EXERCISE REQUIREMENTS
Transcribe the listing below in its entirety, exactly.

※ ※ ※

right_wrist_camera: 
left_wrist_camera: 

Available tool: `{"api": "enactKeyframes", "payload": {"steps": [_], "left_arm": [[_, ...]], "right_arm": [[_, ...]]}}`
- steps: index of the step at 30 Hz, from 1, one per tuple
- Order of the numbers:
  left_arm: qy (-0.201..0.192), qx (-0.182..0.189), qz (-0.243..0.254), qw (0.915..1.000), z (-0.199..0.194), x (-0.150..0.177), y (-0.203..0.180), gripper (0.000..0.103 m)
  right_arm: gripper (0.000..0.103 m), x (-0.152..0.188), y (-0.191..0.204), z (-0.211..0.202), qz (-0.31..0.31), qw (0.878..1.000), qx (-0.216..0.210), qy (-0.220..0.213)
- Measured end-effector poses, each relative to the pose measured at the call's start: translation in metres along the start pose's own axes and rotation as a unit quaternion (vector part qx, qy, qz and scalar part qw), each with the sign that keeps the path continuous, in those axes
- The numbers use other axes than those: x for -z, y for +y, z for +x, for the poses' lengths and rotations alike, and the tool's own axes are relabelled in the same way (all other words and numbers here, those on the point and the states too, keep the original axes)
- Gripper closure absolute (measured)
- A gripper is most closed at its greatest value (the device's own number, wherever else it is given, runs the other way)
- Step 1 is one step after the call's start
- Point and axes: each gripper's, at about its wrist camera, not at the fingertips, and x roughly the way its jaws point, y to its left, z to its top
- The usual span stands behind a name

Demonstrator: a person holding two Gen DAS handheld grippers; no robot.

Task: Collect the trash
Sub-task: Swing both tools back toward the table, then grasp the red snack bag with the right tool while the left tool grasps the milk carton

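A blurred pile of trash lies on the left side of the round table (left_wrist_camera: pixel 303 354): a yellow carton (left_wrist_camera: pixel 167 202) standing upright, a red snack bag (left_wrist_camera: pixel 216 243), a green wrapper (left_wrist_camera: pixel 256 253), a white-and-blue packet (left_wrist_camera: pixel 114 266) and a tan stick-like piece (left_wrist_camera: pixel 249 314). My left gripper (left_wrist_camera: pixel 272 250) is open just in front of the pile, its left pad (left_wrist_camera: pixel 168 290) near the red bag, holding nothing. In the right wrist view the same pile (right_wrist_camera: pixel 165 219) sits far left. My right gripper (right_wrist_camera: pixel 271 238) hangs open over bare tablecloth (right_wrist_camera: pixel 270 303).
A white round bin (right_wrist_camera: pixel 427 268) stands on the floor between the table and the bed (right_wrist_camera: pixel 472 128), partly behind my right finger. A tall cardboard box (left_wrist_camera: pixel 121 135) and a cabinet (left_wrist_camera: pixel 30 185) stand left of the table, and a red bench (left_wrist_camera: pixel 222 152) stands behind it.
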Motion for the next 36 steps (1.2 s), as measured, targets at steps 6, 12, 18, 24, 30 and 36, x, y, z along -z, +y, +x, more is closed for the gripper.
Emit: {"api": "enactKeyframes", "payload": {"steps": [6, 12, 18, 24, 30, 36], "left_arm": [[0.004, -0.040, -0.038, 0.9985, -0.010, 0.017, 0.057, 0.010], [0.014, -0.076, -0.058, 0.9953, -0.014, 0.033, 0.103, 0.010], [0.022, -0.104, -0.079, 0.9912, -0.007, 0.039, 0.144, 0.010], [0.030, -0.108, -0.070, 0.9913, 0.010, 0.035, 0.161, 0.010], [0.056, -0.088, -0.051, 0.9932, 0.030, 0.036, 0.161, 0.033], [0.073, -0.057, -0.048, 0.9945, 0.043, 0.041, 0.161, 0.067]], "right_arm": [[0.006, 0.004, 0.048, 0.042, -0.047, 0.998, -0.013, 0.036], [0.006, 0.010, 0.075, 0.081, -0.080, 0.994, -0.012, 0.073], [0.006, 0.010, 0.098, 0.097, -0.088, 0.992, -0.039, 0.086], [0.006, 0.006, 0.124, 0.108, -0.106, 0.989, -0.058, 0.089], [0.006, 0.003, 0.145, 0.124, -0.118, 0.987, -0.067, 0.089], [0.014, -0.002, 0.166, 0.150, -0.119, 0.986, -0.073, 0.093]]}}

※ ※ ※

EXERCISE RESPONSE
right_wrist_camera: 
left_wrist_camera: 

Available tool: `{"api": "enactKeyframes", "payload": {"steps": [_], "left_arm": [[_, ...]], "right_arm": [[_, ...]]}}`
- steps: index of the step at 30 Hz, from 1, one per tuple
- Order of the numbers:
  left_arm: qy (-0.201..0.192), qx (-0.182..0.189), qz (-0.243..0.254), qw (0.915..1.000), z (-0.199..0.194), x (-0.150..0.177), y (-0.203..0.180), gripper (0.000..0.103 m)
  right_arm: gripper (0.000..0.103 m), x (-0.152..0.188), y (-0.191..0.204), z (-0.211..0.202), qz (-0.31..0.31), qw (0.878..1.000), qx (-0.216..0.210), qy (-0.220..0.213)
- Measured end-effector poses, each relative to the pose measured at the call's start: translation in metres along the start pose's own axes and rotation as a unit quaternion (vector part qx, qy, qz and scalar part qw), each with the sign that keeps the path continuous, in those axes
- The numbers use other axes than those: x for -z, y for +y, z for +x, for the poses' lengths and rotations alike, and the tool's own axes are relabelled in the same way (all other words and numbers here, those on the point and the states too, keep the original axes)
- Gripper closure absolute (measured)
- A gripper is most closed at its greatest value (the device's own number, wherever else it is given, runs the other way)
- Step 1 is one step after the call's start
- Point and axes: each gripper's, at about its wrist camera, not at the fingertips, and x roughly the way its jaws point, y to its left, z to its top
- The usual span stands behind a name

Demonstrator: a person holding two Gen DAS handheld grippers; no robot.

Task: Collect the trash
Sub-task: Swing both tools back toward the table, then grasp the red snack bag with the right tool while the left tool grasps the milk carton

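A blurred pile of trash lies on the left side of the round table (left_wrist_camera: pixel 303 354): a yellow carton (left_wrist_camera: pixel 167 202) standing upright, a red snack bag (left_wrist_camera: pixel 216 243), a green wrapper (left_wrist_camera: pixel 256 253), a white-and-blue packet (left_wrist_camera: pixel 114 266) and a tan stick-like piece (left_wrist_camera: pixel 249 314). My left gripper (left_wrist_camera: pixel 272 250) is open just in front of the pile, its left pad (left_wrist_camera: pixel 168 290) near the red bag, holding nothing. In the right wrist view the same pile (right_wrist_camera: pixel 165 219) sits far left. My right gripper (right_wrist_camera: pixel 271 238) hangs open over bare tablecloth (right_wrist_camera: pixel 270 303).
A white round bin (right_wrist_camera: pixel 427 268) stands on the floor between the table and the bed (right_wrist_camera: pixel 472 128), partly behind my right finger. A tall cardboard box (left_wrist_camera: pixel 121 135) and a cabinet (left_wrist_camera: pixel 30 185) stand left of the table, and a red bench (left_wrist_camera: pixel 222 152) stands behind it.
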Motion for the next 36 steps (1.2 s), as measured, targets at steps 6, 12, 18, 24, 30 and 36, x, y, z along -z, +y, +x, more is closed for the gripper.
Emit: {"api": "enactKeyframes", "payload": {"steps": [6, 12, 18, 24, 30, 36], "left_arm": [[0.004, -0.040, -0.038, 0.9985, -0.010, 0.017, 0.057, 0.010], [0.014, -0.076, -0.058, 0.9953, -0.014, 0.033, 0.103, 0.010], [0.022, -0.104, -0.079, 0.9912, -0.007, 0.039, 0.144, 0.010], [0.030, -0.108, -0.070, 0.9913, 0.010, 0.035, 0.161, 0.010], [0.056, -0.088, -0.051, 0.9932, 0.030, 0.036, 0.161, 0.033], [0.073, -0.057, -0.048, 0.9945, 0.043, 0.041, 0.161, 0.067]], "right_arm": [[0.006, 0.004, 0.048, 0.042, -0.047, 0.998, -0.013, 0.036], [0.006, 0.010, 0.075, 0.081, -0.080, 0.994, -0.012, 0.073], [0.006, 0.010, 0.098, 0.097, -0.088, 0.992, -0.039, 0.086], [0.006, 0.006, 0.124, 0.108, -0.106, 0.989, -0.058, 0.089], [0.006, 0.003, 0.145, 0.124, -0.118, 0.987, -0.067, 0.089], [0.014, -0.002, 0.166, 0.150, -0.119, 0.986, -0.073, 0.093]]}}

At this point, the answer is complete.